Dr. Weis joined CCCS in July 2010 as a McKenzie Post-Doctoral Fellow. She holds a PhD and JD from Stanford University from the Department of Philosophy and Law School. She completed her dissertation, “Public Purpose, Common Good: Constitutional Property in the Democratic State,” while a fellow at the Stanford Humanities Center during the 2009-10 academic year. Her research interests lie at the intersection of constitutional legal theory, democratic political theory, and property law.
More information: faculty profile.
Email: lweis@unimelb.edu.au
Mr Ben Saunders
Ben started as a Research Fellow at the Melbourne Law School in September 2010. Prior to returning to the Law School Ben was an Associate at Macpherson + Kelley Lawyers, practising mainly in corporate, financial services and water law.
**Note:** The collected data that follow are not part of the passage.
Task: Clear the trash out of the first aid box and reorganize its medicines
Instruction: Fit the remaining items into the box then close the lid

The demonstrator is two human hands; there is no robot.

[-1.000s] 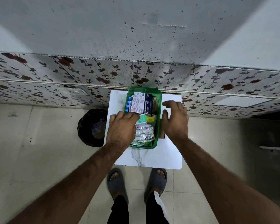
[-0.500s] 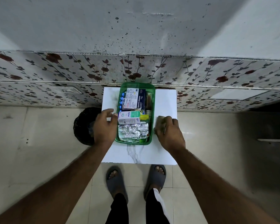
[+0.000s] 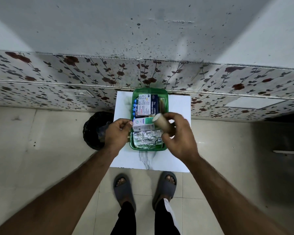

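Now the right hand (image 3: pixel 178 138) is clamped on a brown cardboard tube (image 3: pixel 162 124), lifted over the near-right part of the green first aid box (image 3: pixel 149 150); half a second ago that hand lay flat on the tabletop (image 3: pixel 178 106) just beside the box's right wall with the tube under its fingers, so the tube has come up off the surface and swung left across the box; it looks like an empty roll core, so I judge it trash bound for the black bin (image 3: pixel 96 129) that stands on the floor against the tabletop's left edge. The left hand (image 3: pixel 116 133) rests at the box's left rim, fingers curled loosely with nothing in them that I can see; a second ago it was reaching into the box, so it has drawn back to the wall, perhaps to steady the box. The box itself sits at the middle of the tabletop's far edge, close to the flowered wall panel (image 3: pixel 58 73); inside, a white and dark blue carton of dressings (image 3: pixel 147 105) lies at the far end with blue caps (image 3: pixel 135 107) along its left side, a white and green carton (image 3: pixel 141 124) lies across the middle, and silver foil blister strips (image 3: pixel 146 139) fill the near end; these already look tidily stacked, so the sorting seems well along; carrying the tube over the box and past the left hand to the bin is the likely next move, and it should handle lightly.
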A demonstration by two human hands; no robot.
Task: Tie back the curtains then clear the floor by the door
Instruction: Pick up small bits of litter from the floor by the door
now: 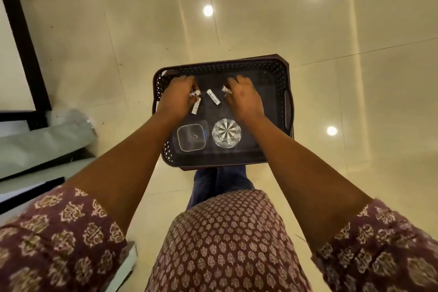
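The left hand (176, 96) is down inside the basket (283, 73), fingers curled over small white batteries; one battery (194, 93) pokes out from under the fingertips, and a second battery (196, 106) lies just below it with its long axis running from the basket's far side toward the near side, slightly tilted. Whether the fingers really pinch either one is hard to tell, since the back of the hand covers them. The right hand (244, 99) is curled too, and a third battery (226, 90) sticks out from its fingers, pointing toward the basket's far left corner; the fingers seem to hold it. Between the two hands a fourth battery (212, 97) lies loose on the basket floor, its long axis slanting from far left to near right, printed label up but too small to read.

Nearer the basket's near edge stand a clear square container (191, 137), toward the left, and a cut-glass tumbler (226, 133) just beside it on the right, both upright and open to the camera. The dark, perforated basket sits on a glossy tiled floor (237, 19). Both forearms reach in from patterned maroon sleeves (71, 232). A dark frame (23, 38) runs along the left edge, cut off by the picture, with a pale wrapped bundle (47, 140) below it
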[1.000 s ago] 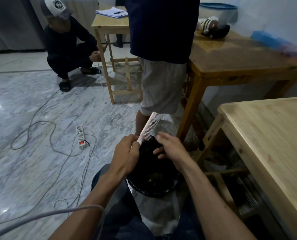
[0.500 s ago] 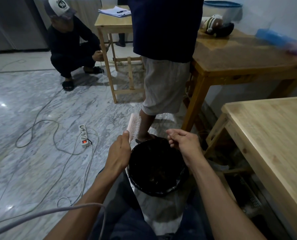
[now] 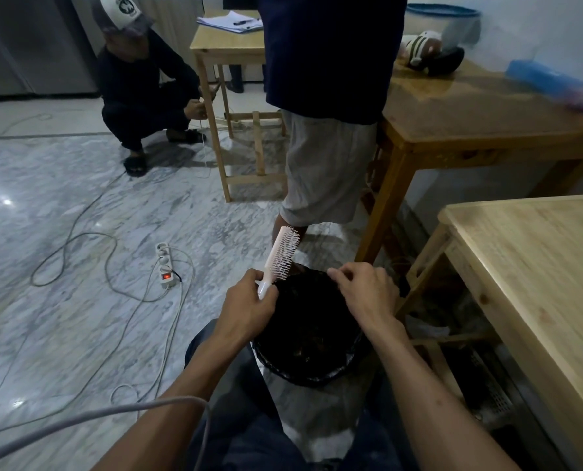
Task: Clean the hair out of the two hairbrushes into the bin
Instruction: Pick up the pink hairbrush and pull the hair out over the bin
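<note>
- The pale pink hairbrush [image 3: 280, 254] stands nearly upright, tipped slightly away, its handle gripped in the left hand [image 3: 245, 309] and its bristles facing the right hand [image 3: 368, 294].
- The bin [image 3: 308, 329], round and lined with a black bag, sits directly beneath both hands, with dark clumps inside.

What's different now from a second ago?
The left hand turned the pink hairbrush, bristles now facing right. The right hand came off the bristles and hangs pinched over the bin. The left-hand grip and the bin's place are unchanged.
</note>
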The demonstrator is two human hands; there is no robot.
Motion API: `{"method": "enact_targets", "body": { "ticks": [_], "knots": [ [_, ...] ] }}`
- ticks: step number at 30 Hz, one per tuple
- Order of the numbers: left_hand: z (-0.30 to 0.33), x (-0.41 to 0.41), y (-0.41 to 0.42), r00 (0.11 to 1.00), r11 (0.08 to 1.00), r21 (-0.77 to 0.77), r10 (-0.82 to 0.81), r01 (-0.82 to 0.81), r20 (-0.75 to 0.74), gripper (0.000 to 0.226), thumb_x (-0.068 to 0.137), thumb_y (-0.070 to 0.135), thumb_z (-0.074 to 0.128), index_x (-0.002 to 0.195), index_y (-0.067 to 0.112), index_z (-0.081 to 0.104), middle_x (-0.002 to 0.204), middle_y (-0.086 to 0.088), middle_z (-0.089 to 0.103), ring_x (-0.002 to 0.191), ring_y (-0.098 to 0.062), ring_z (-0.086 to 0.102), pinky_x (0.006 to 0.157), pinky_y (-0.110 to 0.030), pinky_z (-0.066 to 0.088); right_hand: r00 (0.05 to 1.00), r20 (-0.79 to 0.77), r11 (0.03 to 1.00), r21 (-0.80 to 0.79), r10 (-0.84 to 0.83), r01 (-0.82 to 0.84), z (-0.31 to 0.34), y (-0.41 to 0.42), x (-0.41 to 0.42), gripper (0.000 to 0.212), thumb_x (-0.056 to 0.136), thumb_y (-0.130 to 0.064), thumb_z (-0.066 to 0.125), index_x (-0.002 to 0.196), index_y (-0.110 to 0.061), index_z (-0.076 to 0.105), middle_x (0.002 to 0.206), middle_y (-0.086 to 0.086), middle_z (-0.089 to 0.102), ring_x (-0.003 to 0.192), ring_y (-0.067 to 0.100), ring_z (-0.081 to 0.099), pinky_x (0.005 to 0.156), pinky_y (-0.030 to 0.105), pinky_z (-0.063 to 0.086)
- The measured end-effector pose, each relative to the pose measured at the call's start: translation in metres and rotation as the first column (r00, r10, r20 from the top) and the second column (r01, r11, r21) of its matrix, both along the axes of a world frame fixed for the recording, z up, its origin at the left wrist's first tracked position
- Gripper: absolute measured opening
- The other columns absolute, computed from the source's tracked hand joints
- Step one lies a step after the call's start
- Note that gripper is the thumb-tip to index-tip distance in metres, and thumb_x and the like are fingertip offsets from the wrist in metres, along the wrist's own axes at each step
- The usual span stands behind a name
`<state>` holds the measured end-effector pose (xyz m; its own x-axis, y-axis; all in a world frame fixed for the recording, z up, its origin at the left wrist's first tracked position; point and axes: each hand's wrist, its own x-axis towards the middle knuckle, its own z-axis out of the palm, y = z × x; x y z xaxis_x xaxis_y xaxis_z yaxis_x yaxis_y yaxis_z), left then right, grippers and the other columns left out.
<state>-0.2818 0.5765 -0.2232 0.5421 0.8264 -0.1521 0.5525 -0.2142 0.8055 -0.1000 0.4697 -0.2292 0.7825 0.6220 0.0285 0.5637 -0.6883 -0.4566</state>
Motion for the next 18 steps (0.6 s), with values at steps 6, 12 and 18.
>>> {"method": "enact_targets", "body": {
  "ticks": [6, 12, 18],
  "knots": [
    [-0.001, 0.004, -0.006, 0.999, 0.999, 0.002, -0.038, 0.038, -0.012, 0.025, 0.102, 0.030, 0.051, 0.119, 0.015, 0.061, 0.085, -0.006, 0.071, 0.063, -0.023, 0.071, 0.055, -0.036, 0.057, 0.982, -0.185, 0.993, 0.117, 0.047, -0.025, -0.007, 0.001, 0.005, 0.014, 0.096, -0.029, 0.063, 0.102, -0.025, 0.075, 0.088, -0.001, 0.075, 0.082, 0.022, 0.073, 0.077, 0.043, 0.061],
    [0.001, 0.009, -0.006, 0.999, 0.998, 0.026, -0.050, 0.050, -0.017, 0.024, 0.100, 0.031, 0.055, 0.119, 0.017, 0.059, 0.094, -0.006, 0.073, 0.069, -0.021, 0.070, 0.061, -0.042, 0.058, 0.947, -0.298, 0.989, 0.113, 0.125, -0.095, 0.000, 0.005, -0.004, 0.041, 0.098, -0.057, 0.054, 0.103, -0.024, 0.077, 0.094, -0.002, 0.077, 0.093, 0.018, 0.070, 0.084, 0.036, 0.056],
    [0.001, 0.014, -0.015, 0.996, 0.996, -0.048, -0.074, 0.077, 0.059, 0.019, 0.091, 0.028, 0.068, 0.101, 0.028, 0.052, 0.089, -0.006, 0.072, 0.053, -0.014, 0.063, 0.044, -0.033, 0.052, 0.465, -0.846, 0.903, 0.385, 0.262, 0.191, 0.013, 0.020, -0.017, 0.027, 0.101, -0.032, 0.062, 0.115, -0.009, 0.068, 0.102, 0.008, 0.076, 0.079, 0.018, 0.074, 0.069, 0.027, 0.061]
  ]
}}
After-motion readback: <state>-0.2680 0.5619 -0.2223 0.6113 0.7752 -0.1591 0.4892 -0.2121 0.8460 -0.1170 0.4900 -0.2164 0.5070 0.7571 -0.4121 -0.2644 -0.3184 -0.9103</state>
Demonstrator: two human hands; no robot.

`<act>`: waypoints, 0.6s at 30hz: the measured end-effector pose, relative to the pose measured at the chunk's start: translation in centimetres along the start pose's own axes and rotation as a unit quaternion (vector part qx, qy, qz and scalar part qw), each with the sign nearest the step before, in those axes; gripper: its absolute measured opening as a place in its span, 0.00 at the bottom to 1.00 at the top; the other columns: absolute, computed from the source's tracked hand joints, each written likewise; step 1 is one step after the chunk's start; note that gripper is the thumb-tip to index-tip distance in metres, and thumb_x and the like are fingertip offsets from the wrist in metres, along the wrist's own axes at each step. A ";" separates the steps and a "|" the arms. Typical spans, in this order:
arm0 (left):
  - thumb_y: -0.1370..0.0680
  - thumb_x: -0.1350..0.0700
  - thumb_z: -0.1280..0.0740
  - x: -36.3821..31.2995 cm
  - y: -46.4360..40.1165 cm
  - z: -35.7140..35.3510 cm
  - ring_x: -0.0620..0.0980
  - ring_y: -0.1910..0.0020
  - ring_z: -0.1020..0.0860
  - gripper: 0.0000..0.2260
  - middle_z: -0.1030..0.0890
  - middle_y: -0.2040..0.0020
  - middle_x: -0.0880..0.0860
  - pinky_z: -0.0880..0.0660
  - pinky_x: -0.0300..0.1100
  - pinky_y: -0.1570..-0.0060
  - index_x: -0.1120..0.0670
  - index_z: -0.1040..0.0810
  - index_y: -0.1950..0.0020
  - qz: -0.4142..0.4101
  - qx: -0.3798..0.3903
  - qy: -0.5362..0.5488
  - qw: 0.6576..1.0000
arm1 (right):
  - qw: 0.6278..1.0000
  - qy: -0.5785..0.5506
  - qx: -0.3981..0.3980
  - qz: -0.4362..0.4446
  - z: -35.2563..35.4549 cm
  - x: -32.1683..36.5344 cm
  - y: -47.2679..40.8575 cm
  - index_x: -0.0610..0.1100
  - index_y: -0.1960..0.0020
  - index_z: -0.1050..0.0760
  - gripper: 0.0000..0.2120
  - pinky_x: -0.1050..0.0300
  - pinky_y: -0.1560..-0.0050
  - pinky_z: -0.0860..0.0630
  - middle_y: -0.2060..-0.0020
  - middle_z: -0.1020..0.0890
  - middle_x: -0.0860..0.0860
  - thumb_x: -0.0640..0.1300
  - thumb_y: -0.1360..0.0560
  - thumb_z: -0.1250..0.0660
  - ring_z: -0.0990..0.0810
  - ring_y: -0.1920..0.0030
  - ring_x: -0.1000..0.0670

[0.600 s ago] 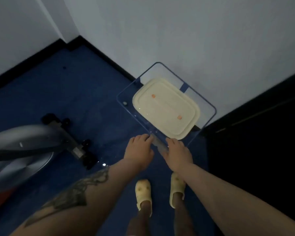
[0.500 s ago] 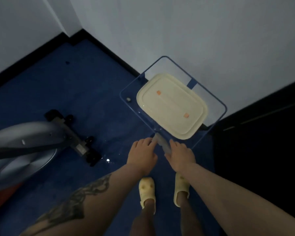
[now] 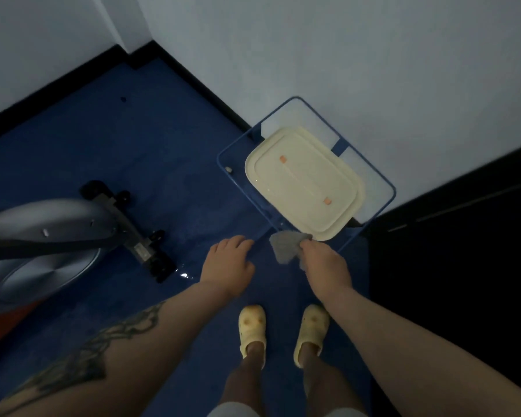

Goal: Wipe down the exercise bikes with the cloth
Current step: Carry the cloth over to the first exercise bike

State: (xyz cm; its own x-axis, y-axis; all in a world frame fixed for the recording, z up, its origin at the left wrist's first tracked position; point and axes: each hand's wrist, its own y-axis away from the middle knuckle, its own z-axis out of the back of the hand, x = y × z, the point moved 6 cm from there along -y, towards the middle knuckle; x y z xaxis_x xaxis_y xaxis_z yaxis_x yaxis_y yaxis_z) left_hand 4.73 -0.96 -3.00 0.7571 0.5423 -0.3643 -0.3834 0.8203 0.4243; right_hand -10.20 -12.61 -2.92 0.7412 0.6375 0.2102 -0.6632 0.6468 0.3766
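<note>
Right hand [image 3: 325, 264] pinches the grey cloth [image 3: 286, 246], fingers curled round one edge; cloth bunched, hanging just past the fingertips over the near rim of the blue-framed glass table [image 3: 387, 203]. Left hand [image 3: 227, 266] is palm down with fingers slightly bent, holding nothing, fingertips next to that near rim; can't tell if they touch it. Both hands on the near side of the table, left hand apart from the cloth. Cream rectangular tray [image 3: 303, 183] with two orange tabs sits on the table top. Table stands against the white wall [image 3: 343, 55]. Exercise bike [image 3: 54, 236], grey flywheel housing and black base bar, is well to the left of the table on the blue floor [image 3: 133, 145]. Yellow clogs [image 3: 251, 328] on the feet, floor side of the table, below the hands.
</note>
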 end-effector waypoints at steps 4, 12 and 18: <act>0.21 0.52 0.39 0.0 3.6 3.1 0.49 0.26 0.39 0.23 0.36 0.25 0.48 0.45 0.44 0.28 0.48 0.36 0.25 0.019 -0.049 0.028 0.998 | 0.995 -0.026 -0.062 0.080 4.1 2.5 3.2 0.45 0.39 0.30 0.10 0.59 0.54 0.29 0.46 0.27 0.50 0.38 0.20 0.39 0.27 0.48 0.52; 0.21 0.52 0.38 -0.1 14.2 5.2 0.49 0.29 0.35 0.23 0.35 0.26 0.48 0.39 0.45 0.29 0.49 0.35 0.26 0.094 -0.142 0.097 0.981 | 0.961 0.037 -0.124 0.244 9.3 7.6 10.6 0.47 0.42 0.28 0.17 0.55 0.56 0.26 0.52 0.22 0.52 0.54 0.16 0.52 0.22 0.56 0.50; 0.21 0.54 0.36 0.4 25.9 1.4 0.49 0.32 0.32 0.21 0.31 0.28 0.49 0.36 0.43 0.32 0.50 0.32 0.27 0.194 -0.232 0.206 0.931 | 0.942 0.017 -0.145 0.302 7.4 10.4 17.7 0.45 0.49 0.26 0.15 0.54 0.64 0.30 0.59 0.20 0.51 0.55 0.17 0.45 0.21 0.62 0.48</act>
State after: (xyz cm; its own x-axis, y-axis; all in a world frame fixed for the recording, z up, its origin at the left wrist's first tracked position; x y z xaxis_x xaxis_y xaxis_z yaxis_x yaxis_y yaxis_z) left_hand -4.14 20.20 8.99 0.2842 0.7591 -0.5857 -0.8446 0.4873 0.2218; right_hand -13.48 2.41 12.60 0.2191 0.9355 0.2772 -0.9671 0.2459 -0.0656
At M+K Ben was involved in establishing Australia's first Shariah compliant mortgage fund and also the class actions being run on behalf of investors relating to the Timbercorp and Great Southern collapses. He has worked as research assistant to Professor Ian Ramsay, director of the Centre for Corporate Law and Securities Regulation and has published numerous articles on corporate and financial services law. In 2009 he was joint winner of the Banking and Financial Services Law Association’s Research Prize. He is currently researching Australian constitutional law and history. Ben commenced a PhD at the TC Beirne School of Law, University of Queensland in July 2011. His thesis topis is "Representation and the Role of Parliament in the Australian Constitution".